Pautas corporativistas e extemporâneas, retrocessos legislativos, ameaças e agressões físicas, performances sob medida para redes sociais e voracidade por controlar fatias cada vez maiores do orçamento da União, sem igual cota de responsabilidade. Eis o resumo da atuação mais recente do Congresso brasileiro, como bem ilustram os últimos dias. Enquanto isso, matérias de real importância para o país parecem relegadas a um segundo plano.
Melhor faria a Câmara comandada por Arthur Lira, por exemplo, se centrasse esforços para votar a regulamentação da reforma tributária, tema estruturante aguardado há quatro décadas. Devido às eleições municipais, o tempo útil do parlamento brasileiro neste ano é menor. Começam agora as festas juninas, que costumam esvaziar o Congresso. O recesso de meio de ano tem início no próximo mês. Agosto é a largada da campanha eleitoral.
A energia dos parlamentares está focada em assuntos que sequer deveriam estar em discussão
Mas a energia dos parlamentares, neste momento, está focada em assuntos que sequer deveriam estar em discussão. Interessado em agradar às bancadas para fazer o seu sucessor na Casa, Lira ressuscitou um projeto de lei esquecido que proíbe delação premiada de presos. De surpresa, manobrou para aprovar a urgência para outra matéria, que equipara o aborto de gestação acima de 22 semanas ao homicídio, inclusive em caso de estupro e com pena superior a este crime. O tema gerou manifestações contrárias contundentes da sociedade. A mobilização tende a fazer com que, ao menos por enquanto, a ideia não prospere. Fragilizado, sem base e sem articulação competente, o governo titubeia ou se omite em assuntos fora da pauta econômica.
A correlação de forças entre os dois poderes, aliás, merece análise mais profunda. O empoderamento do Congresso ante o Executivo, processo paulatino desde meados da última década, vem criando uma disfuncionalidade temerária, com potencial de agravar a já baixa qualidade do gasto público federal. O risco é de desperdício em especial dos minguados recursos que sobram para investimento dentro de um orçamento bastante engessado.
Mais poder deveria vir acompanhado de responsabilidade. Não é o que ocorre.

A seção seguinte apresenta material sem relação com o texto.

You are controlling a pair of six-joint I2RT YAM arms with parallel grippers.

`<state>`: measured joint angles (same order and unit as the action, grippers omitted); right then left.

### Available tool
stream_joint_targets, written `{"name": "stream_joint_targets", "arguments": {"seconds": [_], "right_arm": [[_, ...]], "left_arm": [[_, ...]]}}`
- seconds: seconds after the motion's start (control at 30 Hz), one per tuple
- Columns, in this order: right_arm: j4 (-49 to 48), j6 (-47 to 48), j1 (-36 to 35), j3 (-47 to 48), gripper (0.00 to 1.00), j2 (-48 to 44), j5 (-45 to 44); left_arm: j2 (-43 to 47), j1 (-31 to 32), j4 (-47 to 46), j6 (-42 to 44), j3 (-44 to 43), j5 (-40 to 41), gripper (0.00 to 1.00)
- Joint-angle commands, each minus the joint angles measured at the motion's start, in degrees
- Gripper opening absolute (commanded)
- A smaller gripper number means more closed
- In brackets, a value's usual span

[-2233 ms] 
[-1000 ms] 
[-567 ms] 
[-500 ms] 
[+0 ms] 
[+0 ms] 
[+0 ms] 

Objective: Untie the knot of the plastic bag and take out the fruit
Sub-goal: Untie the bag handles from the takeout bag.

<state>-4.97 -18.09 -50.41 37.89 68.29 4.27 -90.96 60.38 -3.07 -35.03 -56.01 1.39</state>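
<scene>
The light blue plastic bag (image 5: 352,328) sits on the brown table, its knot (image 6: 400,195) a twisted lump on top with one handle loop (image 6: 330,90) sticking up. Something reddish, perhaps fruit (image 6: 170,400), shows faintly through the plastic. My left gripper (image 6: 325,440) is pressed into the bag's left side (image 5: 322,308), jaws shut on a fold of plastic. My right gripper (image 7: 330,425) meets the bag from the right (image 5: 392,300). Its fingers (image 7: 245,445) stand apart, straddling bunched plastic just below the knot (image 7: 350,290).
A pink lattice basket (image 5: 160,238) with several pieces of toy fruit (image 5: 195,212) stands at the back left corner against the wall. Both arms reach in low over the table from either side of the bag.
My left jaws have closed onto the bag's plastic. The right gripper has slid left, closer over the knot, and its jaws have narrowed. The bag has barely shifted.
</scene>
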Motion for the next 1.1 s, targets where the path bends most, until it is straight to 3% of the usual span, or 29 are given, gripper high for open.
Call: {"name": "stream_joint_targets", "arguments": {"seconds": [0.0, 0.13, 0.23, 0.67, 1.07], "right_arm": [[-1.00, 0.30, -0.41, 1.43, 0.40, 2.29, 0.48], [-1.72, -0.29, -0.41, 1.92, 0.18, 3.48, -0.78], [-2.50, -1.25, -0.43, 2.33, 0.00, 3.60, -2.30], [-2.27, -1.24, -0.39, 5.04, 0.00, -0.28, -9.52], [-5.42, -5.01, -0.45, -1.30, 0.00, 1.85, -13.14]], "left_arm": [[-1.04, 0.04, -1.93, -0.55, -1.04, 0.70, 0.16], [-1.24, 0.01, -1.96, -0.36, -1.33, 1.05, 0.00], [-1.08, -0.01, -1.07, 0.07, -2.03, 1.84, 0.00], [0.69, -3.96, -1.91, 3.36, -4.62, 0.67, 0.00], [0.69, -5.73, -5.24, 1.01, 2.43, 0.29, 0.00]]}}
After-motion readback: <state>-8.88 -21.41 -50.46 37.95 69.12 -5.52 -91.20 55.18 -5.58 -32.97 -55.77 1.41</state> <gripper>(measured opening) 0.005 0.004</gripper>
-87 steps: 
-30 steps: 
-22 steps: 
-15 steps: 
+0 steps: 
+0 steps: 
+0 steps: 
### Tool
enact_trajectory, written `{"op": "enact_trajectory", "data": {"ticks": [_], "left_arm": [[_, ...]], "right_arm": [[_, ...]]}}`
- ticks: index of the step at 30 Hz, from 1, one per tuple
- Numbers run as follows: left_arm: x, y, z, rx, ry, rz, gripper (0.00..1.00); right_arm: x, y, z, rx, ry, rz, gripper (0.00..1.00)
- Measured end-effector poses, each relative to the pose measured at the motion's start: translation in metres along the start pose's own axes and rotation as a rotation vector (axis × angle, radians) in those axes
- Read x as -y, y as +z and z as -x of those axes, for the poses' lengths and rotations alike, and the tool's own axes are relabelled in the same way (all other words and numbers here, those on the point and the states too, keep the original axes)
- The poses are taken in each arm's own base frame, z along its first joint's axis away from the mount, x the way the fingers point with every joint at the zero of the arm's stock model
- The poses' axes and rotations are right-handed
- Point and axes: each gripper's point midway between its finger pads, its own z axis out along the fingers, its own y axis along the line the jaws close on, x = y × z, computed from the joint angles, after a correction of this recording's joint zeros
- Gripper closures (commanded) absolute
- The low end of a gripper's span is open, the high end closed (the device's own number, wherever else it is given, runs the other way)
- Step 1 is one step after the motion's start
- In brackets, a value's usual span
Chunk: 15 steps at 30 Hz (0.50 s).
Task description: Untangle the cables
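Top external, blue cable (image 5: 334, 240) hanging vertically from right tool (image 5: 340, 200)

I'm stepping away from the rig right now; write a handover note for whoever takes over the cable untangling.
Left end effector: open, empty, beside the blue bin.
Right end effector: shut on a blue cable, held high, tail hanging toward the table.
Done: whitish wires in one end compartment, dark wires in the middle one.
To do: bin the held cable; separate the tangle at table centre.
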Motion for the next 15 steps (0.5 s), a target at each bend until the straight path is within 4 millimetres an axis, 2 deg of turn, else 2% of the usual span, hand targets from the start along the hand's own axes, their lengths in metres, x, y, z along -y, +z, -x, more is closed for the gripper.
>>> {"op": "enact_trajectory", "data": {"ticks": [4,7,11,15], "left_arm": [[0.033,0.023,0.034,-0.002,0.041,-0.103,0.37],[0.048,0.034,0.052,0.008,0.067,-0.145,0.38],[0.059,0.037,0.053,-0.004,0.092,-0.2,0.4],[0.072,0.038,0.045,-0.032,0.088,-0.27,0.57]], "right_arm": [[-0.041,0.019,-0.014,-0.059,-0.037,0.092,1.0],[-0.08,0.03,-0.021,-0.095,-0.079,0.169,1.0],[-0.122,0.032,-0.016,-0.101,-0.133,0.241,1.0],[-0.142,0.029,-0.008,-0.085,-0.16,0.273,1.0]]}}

Esse desbalanceamento é notado no controle de nacos crescentes de recursos por deputados e senadores, pulverizados em forma de emendas, atendendo a conveniências paroquiais. Obras, projetos e políticas públicas estruturantes, de maior impacto e de interesse para o desenvolvimento nacional, acabam desidratados na queda de braço em que o Executivo é vencido com facilidade. Um levantamento da Fundação Getulio Vargas indica que, em termos nominais, o valor empenhado em emendas passou de R$ 6,14 bilhões em 2014 para R$ 44,67 bilhões neste ano.
Trata-se de uma tendência eloquente na Câmara, onde reina o centrão, grupo sem linha programática clara ou visão de país. São parlamentares que se interessam, em essência, pela perpetuação no poder, pouco importa o presidente da República de plantão, o sucesso ou o fracasso de políticas públicas. Priorizam a distribuição sem critérios claros de pequenas benesses aos municípios onde cultivam aliados, que depois retribuirão o favor, ajudando-os na próxima eleição.
Outro subproduto dessa forma de política que se consolida é o desaparecimento, pela perda gradual de competitividade nas urnas, de legisladores com interesse e capacidade de debater os grandes temas nacionais. O baixo clero e os histriônicos vão se tornando cada vez mais dominantes. Perde o país.